What does any of this have to do with animal welfare?  Well, animal welfare is largely a domain of staunch, even prideful, mediocrats and has been for decades.  Most of the professionals are not only happy to be in the middle, they savagely defend their position there.  They not only cannot see beyond their point on the bell curve, because of the life and death consequences of our work, they cannot even embrace the possibility that there may be a new way forward.  To do so would be to admit they had not seen that way and, as a result, animals had paid the price. 

Not only is this bad for animals, it opens the field to those who can come in claiming to be visionaries.  The success of the most strident of the No Kill movement is largely due to the mediocrats claiming the immutability of the status of animal welfare so devoutly that any prophet of change, whether gifted with true vision or not, can make any claim and it will be accepted as at least some other way.  But the mere gift of vision is not enough; the skill of doing something with that vision must be there, too. 

Animal welfare mediocrats have been engaged in a tyranny of mediocrity by denying that the torrential rains of animals entering shelter and facing euthanasia could be stopped.  Fringe visionaries have come along at times with little more of a vision than “pray for sun”.  Some have finally come along with enough skill to suggest building a roof but then ask us to deny that rain is continuing to fall elsewhere on others.  Until we can all see and accept and implement a vision in which all are equally under cover from the rain, we will be at best gifted mediocrats.  We will only move along the curve to a certain point and no farther.  We will never move it to a new normal in the way that Steve Jobs did in his industry. 

As long as those in the middle are terrified of change and those who offer a vision of change provide only the shallowest of alternatives and only thumbnail sketches rather than detailed blueprints of their visions, very little will change for animals. 

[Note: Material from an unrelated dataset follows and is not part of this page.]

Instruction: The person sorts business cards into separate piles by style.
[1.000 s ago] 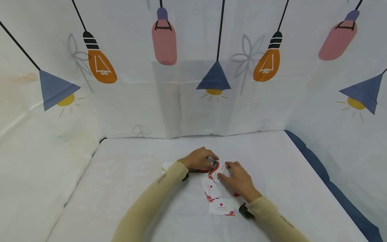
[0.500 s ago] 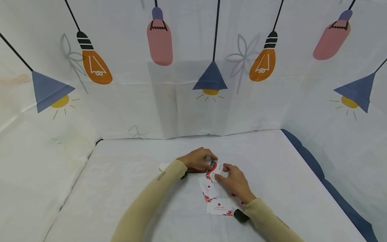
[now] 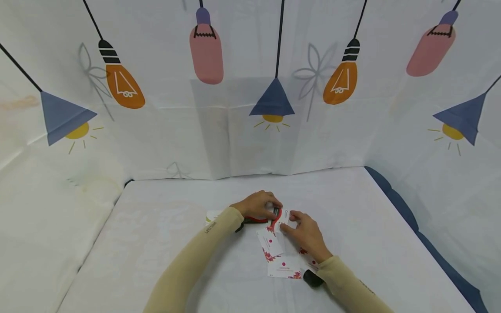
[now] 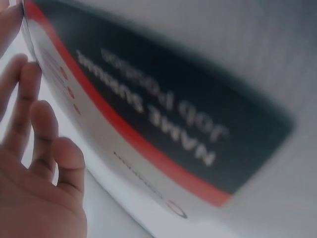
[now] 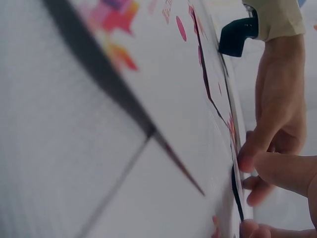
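My left hand [image 3: 259, 204] curls its fingers over a black-and-red business card [image 3: 276, 214] lying at mid-table. In the left wrist view that card [image 4: 163, 114] fills the frame, blurred, with white lettering, and my fingers [image 4: 39, 134] are at its left edge. My right hand [image 3: 303, 231] pinches a white card [image 3: 287, 216] that meets the black-and-red one. Two more white cards with pink-red flower corners [image 3: 270, 243] [image 3: 285, 267] lie just in front of my hands. In the right wrist view the cards [image 5: 163, 99] are close and blurred, with the other hand [image 5: 277, 109] beyond them.
A white card with a green mark [image 3: 213, 215] lies left of my left forearm. The white cloth-covered table [image 3: 156, 226] is walled by a lamp-print backdrop [image 3: 250, 108] at the back and both sides. A dark blue edge [image 3: 411, 217] runs along the right.
My right hand has slid a little left, bringing the white card closer against the black-and-red card. My left hand has stayed in place.
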The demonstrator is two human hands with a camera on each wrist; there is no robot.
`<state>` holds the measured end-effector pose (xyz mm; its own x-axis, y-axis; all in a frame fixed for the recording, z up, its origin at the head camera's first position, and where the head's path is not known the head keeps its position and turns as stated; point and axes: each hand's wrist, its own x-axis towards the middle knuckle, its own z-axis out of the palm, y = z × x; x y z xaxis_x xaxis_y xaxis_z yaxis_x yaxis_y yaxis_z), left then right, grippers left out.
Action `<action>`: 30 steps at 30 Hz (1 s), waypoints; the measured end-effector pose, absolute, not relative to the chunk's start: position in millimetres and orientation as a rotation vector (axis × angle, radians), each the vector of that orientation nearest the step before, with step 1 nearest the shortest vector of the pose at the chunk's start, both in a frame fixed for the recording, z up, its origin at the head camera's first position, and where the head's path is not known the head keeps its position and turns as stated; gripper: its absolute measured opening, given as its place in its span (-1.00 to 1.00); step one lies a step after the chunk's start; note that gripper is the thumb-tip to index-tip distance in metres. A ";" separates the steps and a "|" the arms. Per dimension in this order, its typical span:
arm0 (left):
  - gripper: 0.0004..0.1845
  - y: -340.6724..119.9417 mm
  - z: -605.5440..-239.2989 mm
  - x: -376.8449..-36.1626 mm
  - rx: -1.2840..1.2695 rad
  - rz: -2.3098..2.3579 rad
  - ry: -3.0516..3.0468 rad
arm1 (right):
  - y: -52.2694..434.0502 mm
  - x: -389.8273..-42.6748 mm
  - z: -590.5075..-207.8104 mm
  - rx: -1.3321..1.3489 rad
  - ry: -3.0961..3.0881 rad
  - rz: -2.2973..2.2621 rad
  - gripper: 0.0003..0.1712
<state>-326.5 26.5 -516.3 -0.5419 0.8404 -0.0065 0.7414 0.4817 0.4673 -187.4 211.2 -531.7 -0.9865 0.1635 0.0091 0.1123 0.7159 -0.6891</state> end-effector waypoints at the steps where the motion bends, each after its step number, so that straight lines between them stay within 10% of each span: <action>1: -0.58 27.4 -517.4 -325.9 1.342 0.593 2.519 | 211.7 -187.6 -531.3 -0.223 -2.846 1.131 -0.21; 30: -0.57 34.9 -509.8 -304.8 1.178 0.513 2.749 | 204.3 -192.8 -525.0 -0.208 -2.975 0.906 -0.02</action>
<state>-304.8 34.9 -509.8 -0.6938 0.7193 0.0338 0.6831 0.6426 0.3472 -192.8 204.3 -525.0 -0.9908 0.1344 -0.0153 0.1201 0.8221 -0.5566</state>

What would the lives of animals be like if we could create the Apple of animal welfare?  What if all the others working in animal welfare were striving to keep up with visionaries who have jumped the wall instead of shackling themselves to the middle in terror of change?  What would that mean for the animals we all claim to care about?  Hell, what would that mean for our own happiness and success in an “industry” wracked with misery, attrition and burn out? 

What if we all became the visioneers of animal welfare rather than its mediocrats?  We may not be able to be the Steve Jobs of animal welfare but we should all try a little harder to be like the Steve Jobs of animal welfare.